Loher Thomas J, Burgunder Jean-Marc, Pohle Thomas, Weber Sabine, Sommerhalder Regine, Krauss Joachim K
Department of Neurology, Inselspital, University of Berne, Switzerland.
J Neurosurg. 2002 May;96(5):844-53. doi: 10.3171/jns.2002.96.5.0844.
The goal of this study was to investigate the efficacy of long-term deep brain stimulation (DBS) of the posteroventral lateral globus pallidus internus (GPi) accomplished using a single-contact monopolar electrode in patients with advanced Parkinson disease (PD).

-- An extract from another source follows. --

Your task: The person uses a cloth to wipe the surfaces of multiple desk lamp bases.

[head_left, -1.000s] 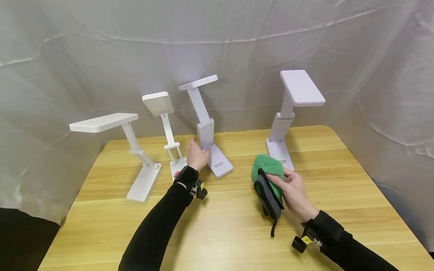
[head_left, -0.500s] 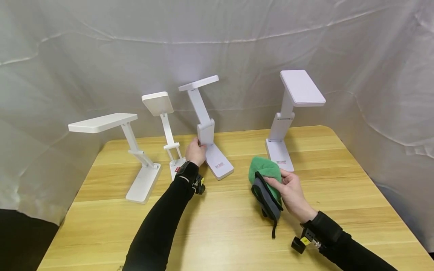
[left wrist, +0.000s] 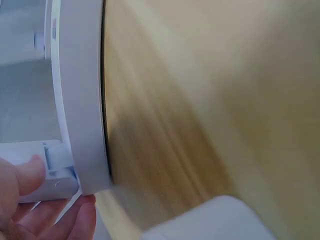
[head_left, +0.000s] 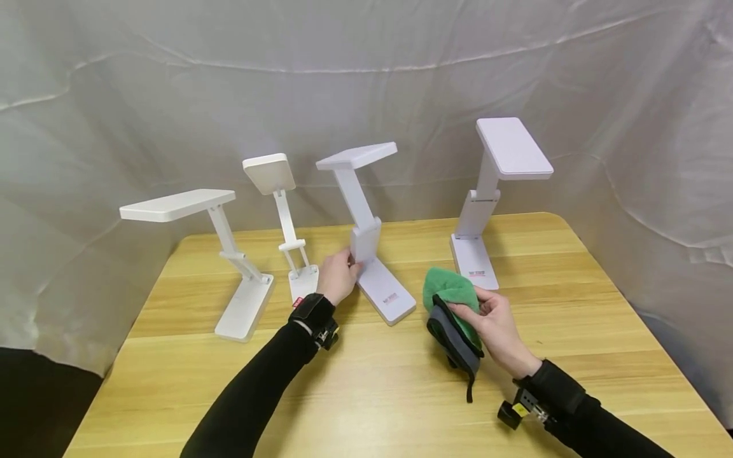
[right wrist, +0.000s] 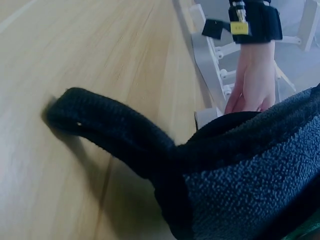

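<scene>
A white folding desk lamp (head_left: 388,294) stands near the middle of the table, its head raised and tilted. My left hand (head_left: 336,277) grips it low on the stem, by the base hinge. The left wrist view shows the thumb (left wrist: 31,175) and fingertips on opposite sides of the lamp's hinge end, beside the base (left wrist: 82,100). My right hand (head_left: 499,326) pinches a folded cloth, green (head_left: 449,287) on one side and grey with black edging on the other. Close up in the right wrist view are the cloth's grey face (right wrist: 245,190) and its black hanging loop.
Two more white lamps stand to the left, a broad-headed one (head_left: 243,308) and a smaller one (head_left: 286,219) behind the left wrist. Another lamp (head_left: 472,261) stands at the back right, just behind the cloth. A pale curtain (head_left: 401,95) hangs behind the wooden table (head_left: 366,394).
My left hand has taken hold of the middle lamp and shifted it right and nearer, its head turning a little. The right hand stays in nearly the same place with the cloth.
</scene>
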Tool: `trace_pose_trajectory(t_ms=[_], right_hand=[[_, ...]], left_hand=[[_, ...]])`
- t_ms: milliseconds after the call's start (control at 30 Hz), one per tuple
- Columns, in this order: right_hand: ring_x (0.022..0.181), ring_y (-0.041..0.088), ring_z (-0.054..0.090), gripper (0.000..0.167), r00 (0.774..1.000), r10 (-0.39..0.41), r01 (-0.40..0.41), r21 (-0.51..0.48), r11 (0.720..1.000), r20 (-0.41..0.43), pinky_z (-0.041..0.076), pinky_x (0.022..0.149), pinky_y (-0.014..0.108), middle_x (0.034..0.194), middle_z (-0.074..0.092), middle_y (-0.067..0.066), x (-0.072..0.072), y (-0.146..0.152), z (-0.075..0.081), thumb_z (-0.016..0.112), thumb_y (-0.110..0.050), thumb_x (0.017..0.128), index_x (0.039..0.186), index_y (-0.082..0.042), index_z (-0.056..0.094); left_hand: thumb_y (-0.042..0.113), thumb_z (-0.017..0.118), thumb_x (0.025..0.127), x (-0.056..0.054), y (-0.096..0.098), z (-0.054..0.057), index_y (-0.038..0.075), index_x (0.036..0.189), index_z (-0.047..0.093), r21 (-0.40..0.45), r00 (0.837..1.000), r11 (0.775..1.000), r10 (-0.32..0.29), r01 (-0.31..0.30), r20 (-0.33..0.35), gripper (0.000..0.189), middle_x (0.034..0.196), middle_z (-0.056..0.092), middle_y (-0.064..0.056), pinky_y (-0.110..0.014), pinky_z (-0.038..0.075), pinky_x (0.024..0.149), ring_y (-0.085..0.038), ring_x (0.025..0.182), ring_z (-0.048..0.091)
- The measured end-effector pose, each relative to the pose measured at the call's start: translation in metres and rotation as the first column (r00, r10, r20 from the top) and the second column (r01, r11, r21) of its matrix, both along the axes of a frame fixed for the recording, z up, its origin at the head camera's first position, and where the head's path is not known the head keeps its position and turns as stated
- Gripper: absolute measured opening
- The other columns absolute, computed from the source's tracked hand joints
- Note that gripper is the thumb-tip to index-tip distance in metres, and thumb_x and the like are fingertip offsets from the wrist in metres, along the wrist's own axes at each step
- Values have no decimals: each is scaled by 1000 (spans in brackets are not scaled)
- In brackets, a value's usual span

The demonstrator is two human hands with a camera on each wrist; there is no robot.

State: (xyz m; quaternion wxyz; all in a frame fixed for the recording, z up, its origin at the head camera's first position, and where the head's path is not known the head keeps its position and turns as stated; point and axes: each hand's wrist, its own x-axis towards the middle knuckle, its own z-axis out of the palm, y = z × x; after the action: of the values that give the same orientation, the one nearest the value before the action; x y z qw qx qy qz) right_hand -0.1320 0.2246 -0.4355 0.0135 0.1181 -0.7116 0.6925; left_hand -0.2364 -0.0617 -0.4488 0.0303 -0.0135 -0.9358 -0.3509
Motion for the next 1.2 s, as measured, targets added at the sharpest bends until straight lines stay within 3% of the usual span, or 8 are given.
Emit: trace_pose_trajectory(t_ms=[267,433,567,700,833,933,1100,1200], right_hand=[[100,-1,69,37,994,-24,39,136,990,-109,58,83,16,112,73,-19,0,2,4,70,2,90,125,12,62],[86,-1,65,33,954,-6,103,309,945,-299,54,73,14,106,78,8,1,0,9,74,6,84,117,5,70],[85,3,67,36,894,64,166,462,871,-443,54,74,13,102,77,15,2,-5,12,78,5,80,115,1,71],[76,4,64,34,854,154,191,575,796,-498,55,69,17,94,76,7,1,-15,11,81,-1,80,113,-1,72],[68,4,51,34,872,226,154,680,717,-435,47,61,20,91,73,1,0,-29,3,81,-10,83,115,-4,71],[81,7,64,38,880,284,124,762,636,-381,55,68,25,105,75,3,-1,-39,-5,80,-18,86,121,-6,69],[118,26,68,50,863,395,77,855,513,-315,61,92,43,129,69,11,4,-44,-13,77,-28,89,131,-4,64],[125,31,64,56,852,437,53,878,476,-288,59,95,46,137,65,16,8,-39,-14,77,-30,90,135,-2,61]], left_hand=[[17,73,92,43,5,8,-1,120,65,-51,982,982,-186,184,-34,34,109,75,-20,-38,62,78,-30,93,74],[18,74,89,66,6,8,-1,124,63,-98,960,958,-275,269,-57,41,105,76,-17,-29,61,69,-24,85,74],[23,73,89,73,1,6,1,133,57,-96,929,928,-365,359,-57,51,117,73,-16,-30,62,74,-23,92,74],[24,69,94,66,-5,7,3,144,48,18,874,874,-486,486,11,58,136,64,-17,-43,57,99,-30,117,68],[21,64,98,54,-9,7,4,153,35,163,795,799,-597,579,102,64,146,55,-19,-51,46,113,-36,132,57],[18,63,99,48,-11,3,4,155,30,239,748,757,-647,609,145,67,148,52,-20,-49,46,114,-36,135,54],[19,64,99,44,-17,-1,5,154,32,250,722,732,-676,634,148,65,147,52,-18,-46,47,114,-35,138,52],[24,65,99,46,-21,-1,4,153,34,212,716,728,-683,652,144,66,148,51,-17,-47,47,114,-35,139,52]])
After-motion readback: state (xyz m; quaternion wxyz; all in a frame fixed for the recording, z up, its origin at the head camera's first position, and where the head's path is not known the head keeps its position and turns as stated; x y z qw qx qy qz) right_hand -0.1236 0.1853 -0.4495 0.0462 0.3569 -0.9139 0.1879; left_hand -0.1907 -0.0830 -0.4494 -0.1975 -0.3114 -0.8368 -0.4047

Sixteen patients suffering from severe PD and levodopa-induced side effects such as dyskinesias and on-off fluctuations were enrolled in a prospective study protocol. There were six women and 10 men and their mean age at surgery was 65 years. All patients underwent implantation of a monopolar electrode in the posteroventral lateral GPi. Initially, nine patients received unilateral stimulation. Three of these patients underwent contralateral surgery at a later time. Ten patients received bilateral stimulation (contemporaneous bilateral surgery was performed in seven patients and staged bilateral surgery in the three patients who had received unilateral stimulation initially). Formal assessments were performed during both off-medication and on-medication (levodopa) periods preoperatively, and at 3 and 12 months postoperatively. There were no serious complications related to surgery or to DBS. Two transient adverse events occurred: in one patient a small pallidal hematoma developed, resulting in a prolonged micropallidotomy effect, and in another patient a subcutaneous hemorrhage occurred at the site of the pacemaker. In patients who received unilateral DBS, the Unified Parkinson's Disease Rating Scale activities of daily living (ADL) score during the off-levodopa period decreased from 30.8 at baseline to 20.4 at 3 months (34% improvement) and 20.6 at 12 months (33% improvement) postoperatively. The motor score during the off period improved from 57.2 at baseline to 35.2 at 3 months (38% improvement) and 35.3 at 12 months (38% improvement) postoperatively. Bilateral DBS resulted in a reduction in the ADL score during the off period from 34.9 at baseline to 22.3 at 3 months (36% improvement) and 22.9 at 12 months (34% improvement). The motor score for the off period changed from 63.4 at baseline to 40.3 at 3 months (36% improvement) and 37.5 at 12 months (41% improvement). In addition, there were significant improvements in patients' symptoms during the on period and in on-off motor fluctuations.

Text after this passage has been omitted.